> [EXERCISE AIM]: Beginning at the line that contains "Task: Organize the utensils" and ending at the last line of the records below, retype each line exactly and add nothing.

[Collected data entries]
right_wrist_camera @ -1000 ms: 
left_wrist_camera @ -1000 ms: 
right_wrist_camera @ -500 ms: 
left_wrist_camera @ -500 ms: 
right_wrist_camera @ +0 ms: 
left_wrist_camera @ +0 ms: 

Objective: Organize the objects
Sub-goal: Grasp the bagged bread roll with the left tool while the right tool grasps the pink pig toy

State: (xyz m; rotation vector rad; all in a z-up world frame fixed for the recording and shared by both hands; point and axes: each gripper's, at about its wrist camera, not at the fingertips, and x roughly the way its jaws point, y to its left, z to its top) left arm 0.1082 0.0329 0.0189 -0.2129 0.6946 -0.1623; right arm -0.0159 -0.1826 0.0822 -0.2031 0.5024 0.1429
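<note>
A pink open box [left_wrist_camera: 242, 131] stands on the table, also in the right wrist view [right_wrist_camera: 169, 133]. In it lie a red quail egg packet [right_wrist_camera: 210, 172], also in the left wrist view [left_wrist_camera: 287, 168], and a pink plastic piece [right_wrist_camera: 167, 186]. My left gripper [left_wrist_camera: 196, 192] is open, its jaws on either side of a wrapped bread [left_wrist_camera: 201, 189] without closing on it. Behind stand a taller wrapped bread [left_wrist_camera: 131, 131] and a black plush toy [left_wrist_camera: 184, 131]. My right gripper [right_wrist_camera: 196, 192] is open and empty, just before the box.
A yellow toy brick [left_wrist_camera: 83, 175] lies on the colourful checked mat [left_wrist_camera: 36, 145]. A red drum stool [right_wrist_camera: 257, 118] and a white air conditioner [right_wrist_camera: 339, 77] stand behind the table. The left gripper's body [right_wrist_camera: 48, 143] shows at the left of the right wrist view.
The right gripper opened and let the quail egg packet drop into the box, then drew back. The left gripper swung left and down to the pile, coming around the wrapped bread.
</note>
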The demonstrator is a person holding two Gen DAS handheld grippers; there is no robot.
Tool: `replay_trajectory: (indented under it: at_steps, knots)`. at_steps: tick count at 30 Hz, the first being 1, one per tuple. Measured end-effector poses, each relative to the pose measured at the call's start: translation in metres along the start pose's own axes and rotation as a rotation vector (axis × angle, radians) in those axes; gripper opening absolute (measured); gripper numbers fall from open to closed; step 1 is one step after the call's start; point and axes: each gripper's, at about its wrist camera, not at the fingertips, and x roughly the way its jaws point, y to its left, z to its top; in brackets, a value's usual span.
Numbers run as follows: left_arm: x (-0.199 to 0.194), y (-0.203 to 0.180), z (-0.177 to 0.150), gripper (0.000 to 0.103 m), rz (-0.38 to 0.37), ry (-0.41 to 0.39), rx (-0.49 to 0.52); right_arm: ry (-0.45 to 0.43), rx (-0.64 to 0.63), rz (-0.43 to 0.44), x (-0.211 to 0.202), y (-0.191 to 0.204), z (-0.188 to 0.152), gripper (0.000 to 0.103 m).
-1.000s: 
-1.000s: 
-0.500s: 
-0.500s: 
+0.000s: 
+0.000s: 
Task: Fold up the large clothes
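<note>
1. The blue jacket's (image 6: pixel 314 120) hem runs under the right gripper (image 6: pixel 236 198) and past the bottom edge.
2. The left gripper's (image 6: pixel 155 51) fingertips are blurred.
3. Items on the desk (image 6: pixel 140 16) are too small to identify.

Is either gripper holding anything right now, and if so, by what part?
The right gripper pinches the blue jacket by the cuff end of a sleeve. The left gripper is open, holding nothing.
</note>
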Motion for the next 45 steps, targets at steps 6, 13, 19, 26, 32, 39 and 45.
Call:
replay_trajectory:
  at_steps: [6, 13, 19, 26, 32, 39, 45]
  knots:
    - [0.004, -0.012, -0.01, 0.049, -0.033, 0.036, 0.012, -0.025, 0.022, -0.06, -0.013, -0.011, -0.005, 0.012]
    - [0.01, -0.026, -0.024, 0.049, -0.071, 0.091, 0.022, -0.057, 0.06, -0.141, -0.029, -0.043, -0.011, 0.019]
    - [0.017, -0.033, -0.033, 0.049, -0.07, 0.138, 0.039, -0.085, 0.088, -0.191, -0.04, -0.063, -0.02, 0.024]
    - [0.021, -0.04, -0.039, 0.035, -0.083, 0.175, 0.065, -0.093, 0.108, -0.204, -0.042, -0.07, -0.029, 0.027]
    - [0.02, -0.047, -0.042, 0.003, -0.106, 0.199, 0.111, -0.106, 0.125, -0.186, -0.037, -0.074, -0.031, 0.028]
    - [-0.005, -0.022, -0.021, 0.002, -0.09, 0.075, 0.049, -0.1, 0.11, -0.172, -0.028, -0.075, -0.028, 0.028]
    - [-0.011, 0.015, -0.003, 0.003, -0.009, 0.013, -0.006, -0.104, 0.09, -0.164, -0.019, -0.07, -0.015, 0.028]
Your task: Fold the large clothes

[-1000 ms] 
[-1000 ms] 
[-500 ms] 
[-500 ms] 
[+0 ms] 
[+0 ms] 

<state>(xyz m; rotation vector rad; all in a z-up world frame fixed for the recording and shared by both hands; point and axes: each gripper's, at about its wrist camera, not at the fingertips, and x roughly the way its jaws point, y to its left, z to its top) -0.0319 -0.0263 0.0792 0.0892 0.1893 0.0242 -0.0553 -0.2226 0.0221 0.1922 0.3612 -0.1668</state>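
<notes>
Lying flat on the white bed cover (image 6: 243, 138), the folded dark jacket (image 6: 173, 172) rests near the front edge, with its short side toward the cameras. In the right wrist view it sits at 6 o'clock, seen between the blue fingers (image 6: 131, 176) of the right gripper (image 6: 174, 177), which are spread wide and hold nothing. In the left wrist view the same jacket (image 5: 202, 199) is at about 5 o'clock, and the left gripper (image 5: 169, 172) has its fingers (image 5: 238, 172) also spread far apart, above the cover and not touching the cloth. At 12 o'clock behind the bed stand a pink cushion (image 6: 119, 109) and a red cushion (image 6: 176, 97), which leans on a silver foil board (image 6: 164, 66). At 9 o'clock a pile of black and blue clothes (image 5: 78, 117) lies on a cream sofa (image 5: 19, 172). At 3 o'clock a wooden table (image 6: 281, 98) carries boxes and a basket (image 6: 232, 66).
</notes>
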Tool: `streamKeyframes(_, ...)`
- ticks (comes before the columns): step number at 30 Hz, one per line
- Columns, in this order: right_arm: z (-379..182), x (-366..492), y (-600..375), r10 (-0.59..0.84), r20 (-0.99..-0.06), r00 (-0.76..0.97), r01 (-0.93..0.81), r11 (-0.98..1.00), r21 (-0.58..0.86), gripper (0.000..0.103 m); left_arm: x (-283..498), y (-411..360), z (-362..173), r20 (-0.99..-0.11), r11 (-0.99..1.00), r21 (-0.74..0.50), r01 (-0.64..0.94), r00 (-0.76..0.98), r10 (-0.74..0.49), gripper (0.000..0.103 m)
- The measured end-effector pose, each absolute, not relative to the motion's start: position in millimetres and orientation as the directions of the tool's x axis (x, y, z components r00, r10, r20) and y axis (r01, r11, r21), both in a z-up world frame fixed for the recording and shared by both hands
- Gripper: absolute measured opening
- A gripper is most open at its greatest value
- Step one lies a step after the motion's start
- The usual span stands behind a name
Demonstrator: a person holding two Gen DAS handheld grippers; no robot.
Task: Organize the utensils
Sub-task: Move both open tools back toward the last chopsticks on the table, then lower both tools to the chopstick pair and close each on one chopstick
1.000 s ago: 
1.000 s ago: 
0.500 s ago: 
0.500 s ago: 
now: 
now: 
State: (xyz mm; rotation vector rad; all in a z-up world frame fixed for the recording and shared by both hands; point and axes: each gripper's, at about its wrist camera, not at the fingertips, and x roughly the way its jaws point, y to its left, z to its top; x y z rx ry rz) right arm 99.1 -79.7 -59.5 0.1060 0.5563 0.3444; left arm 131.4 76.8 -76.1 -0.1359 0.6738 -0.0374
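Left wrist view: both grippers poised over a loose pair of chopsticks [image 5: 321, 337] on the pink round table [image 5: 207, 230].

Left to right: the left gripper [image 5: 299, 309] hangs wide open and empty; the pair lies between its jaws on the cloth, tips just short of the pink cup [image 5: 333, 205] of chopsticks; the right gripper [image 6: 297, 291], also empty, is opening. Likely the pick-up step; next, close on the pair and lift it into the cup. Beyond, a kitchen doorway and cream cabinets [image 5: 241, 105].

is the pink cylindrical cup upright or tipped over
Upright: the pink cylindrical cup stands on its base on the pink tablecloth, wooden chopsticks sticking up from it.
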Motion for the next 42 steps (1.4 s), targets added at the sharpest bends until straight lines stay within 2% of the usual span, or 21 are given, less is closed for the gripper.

> [WRITTEN ANSWER]:
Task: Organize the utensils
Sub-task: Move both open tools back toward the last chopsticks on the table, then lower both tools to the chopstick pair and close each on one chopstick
1.000 s ago: 
1.000 s ago: 
0.500 s ago: 
0.500 s ago: 
now: 
now: 
State: (xyz mm; rotation vector rad; all in a z-up world frame fixed for the recording and shared by both hands; point and axes: each gripper's, at about its wrist camera, not at the fingertips, and x roughly the way its jaws point, y to its left, z to its top; x y z rx ry rz) right arm 99.1 -79.7 -59.5 0.1060 0.5563 0.3444; left arm 131.4 76.8 -76.1 -0.1359 0.6738 -0.0374
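Left wrist view: both grippers poised over a loose pair of chopsticks [image 5: 321, 337] on the pink round table [image 5: 207, 230].

Left to right: the left gripper [image 5: 299, 309] hangs wide open and empty; the pair lies between its jaws on the cloth, tips just short of the pink cup [image 5: 333, 205] of chopsticks; the right gripper [image 6: 297, 291], also empty, is opening. Likely the pick-up step; next, close on the pair and lift it into the cup. Beyond, a kitchen doorway and cream cabinets [image 5: 241, 105].

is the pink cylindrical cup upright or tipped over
Upright: the pink cylindrical cup stands on its base on the pink tablecloth, wooden chopsticks sticking up from it.
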Motion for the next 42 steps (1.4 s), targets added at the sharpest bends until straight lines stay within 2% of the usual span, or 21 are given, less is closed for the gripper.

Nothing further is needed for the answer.